Libération, no. 7601
QUOTIDIEN PREMIERE EDITION
TELEVISION,
lundi, 17 octobre 2005, p. 30

Docu. Le portrait façon puzzle d'une mère par sa fille.
Eva, l'énigme d'une vie

PEIGNE-GIULY Annick

«Je t'ai appelée Esther. Esther, c'est le nom d'une femme qui affronte, nue, le danger de mort pour le bien de son peuple.» La mère de la cinéaste pense ici lui révéler le «cadeau» qu'elle a déposé dans son berceau. Mais c'est d'elle-même qu'elle parle. C'est elle, Eva, qui est la femme mise à nue, qui frôle la mort pour le bien d'un peuple. Eva Hoffenberg, née Lamprecht, qui plonge dans le délire par culpabilité. Celle d'avoir été une jeune fille allemande dans une Pologne vérolée de camps d'extermination. Celle d'avoir épousé un juif contre l'avis de son père. Esther Hoffenberg démêle l'histoire de sa mère Eva. Exhume la part occultée de sa vie. Patiemment, elle dénoue les fils de l'imbroglio familial. Au risque d'affronter non le danger de mort mais peut-être celui de la vérité.
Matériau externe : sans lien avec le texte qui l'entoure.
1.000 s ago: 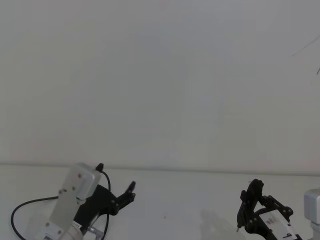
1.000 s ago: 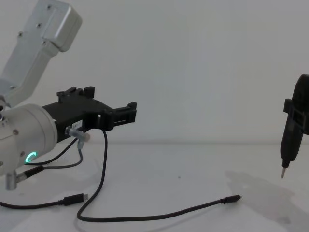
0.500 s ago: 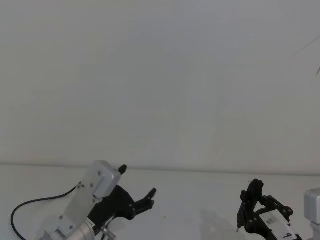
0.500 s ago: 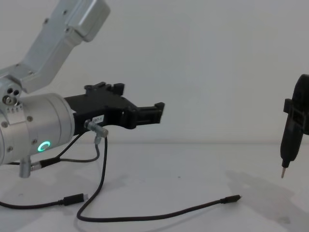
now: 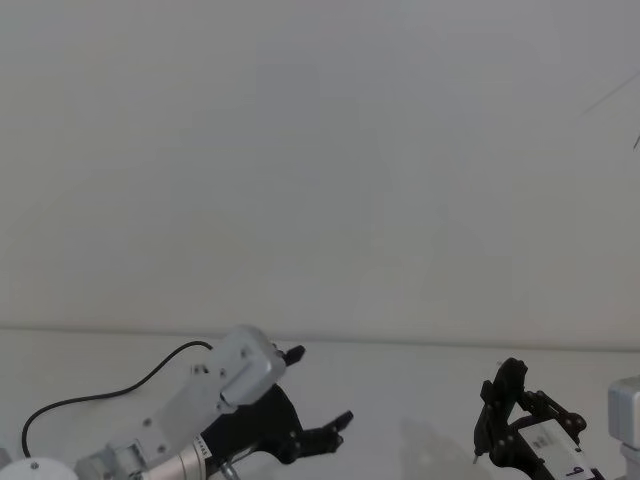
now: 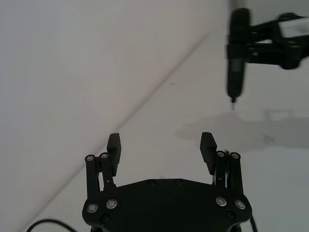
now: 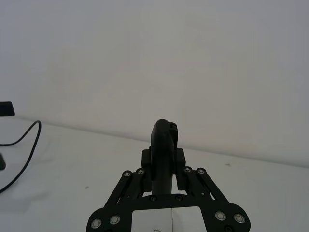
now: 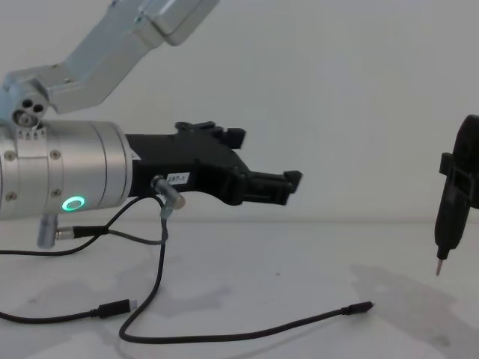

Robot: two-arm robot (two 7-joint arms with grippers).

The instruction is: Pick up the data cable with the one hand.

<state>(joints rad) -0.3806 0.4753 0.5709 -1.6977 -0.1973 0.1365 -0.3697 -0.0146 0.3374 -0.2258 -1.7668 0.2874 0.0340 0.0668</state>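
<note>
Left gripper hung wide open above the cable, not touching.
Thin and matte black, it lay curved on the smooth white table, slim plug below and right of the angular black fingers; right gripper off to the right, clamped on a dark pointed tool.

The cable climbed to the left gripper, its upper end lost among the wires there. The tool was cut by the chest view's right edge.
</note>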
«La vérité ? Pauvre idiote !» Eva s'adresse ainsi à l'infirmière qui l'accueille à l'hôpital psychiatrique lors d'une de ses crises. Depuis 1970, ses quatre enfants élevés, Eva a des bouffées délirantes. Entre les pages de l'album d'une famille heureuse, Esther Hoffenberg découvre petit à petit ces zones d'ombre qui tourmentent sa mère. Judaïté et germanité se transmettent, s'emmêlent, s'affrontent dans une famille ballottée par l'Histoire. De mères en filles surtout. Gisela, la grand-mère juive, s'est convertie au protestantisme. Eva, non juive, a épousé Sam et le judaïsme d'un même geste. Et du coup, son père, industriel allemand installé en Pologne, ne voudra plus jamais la voir...

Et Esther ? Esther a donc été appelée Esther par sa mère. On mesure alors le chemin parcouru pour exhumer cette «germanité» douloureuse de sa mère. Alors, nous saurons tout... all about Eva ? Le délicat portrait d'Eva, ainsi brossé à coups de témoignages, de photos, de films de famille, laisse intacte l'énigme profonde d'une vie. Esther a su rester, dans un coin de l'écran, ce profil sidéré, penché sur le testament du grand-père qui déshérite sa femme Gisela et sa fille Eva. Le film s'accroche alors à ce mince filet de voix qui le traverse tout du long. Celle d'Eva, enregistrée avant sa mort en 2001. Et qui raconte comment son père l'avait «rêvée».